- Exercise brief -
Determine how many lines of the material below include "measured", and reply with that number alone.

- Stored data -
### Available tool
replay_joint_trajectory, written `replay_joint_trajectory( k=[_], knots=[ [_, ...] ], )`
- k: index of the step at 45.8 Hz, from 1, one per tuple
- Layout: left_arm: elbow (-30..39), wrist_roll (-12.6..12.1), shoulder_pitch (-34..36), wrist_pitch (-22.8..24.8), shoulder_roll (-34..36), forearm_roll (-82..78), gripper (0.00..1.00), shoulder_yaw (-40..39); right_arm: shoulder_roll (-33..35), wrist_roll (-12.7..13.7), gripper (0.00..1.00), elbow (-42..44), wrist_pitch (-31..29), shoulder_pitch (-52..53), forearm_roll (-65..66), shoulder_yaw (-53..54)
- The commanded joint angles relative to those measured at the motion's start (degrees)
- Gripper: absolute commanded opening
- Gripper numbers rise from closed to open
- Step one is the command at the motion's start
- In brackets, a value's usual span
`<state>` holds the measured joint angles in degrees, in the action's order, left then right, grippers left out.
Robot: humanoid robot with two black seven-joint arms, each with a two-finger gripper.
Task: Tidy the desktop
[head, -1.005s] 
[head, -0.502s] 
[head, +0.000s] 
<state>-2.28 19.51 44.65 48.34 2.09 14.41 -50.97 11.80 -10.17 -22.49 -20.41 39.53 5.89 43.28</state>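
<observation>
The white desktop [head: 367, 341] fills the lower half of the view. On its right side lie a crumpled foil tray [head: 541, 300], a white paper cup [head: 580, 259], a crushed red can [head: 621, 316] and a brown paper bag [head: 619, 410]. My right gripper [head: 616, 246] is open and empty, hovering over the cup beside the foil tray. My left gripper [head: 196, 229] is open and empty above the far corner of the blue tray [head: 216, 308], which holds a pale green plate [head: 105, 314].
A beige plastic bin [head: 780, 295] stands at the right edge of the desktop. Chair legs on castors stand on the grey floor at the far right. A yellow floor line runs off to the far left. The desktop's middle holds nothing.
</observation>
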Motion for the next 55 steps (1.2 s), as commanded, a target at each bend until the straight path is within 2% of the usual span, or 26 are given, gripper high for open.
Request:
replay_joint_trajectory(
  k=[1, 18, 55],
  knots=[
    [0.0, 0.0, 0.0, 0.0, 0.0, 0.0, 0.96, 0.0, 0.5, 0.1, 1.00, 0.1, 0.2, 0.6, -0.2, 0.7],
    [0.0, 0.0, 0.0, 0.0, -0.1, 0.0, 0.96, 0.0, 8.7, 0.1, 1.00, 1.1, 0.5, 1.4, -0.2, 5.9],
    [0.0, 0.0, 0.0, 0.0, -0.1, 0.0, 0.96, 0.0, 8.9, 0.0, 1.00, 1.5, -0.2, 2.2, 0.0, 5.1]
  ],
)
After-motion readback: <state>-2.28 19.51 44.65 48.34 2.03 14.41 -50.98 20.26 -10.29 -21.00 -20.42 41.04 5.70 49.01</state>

- Solved problem -
2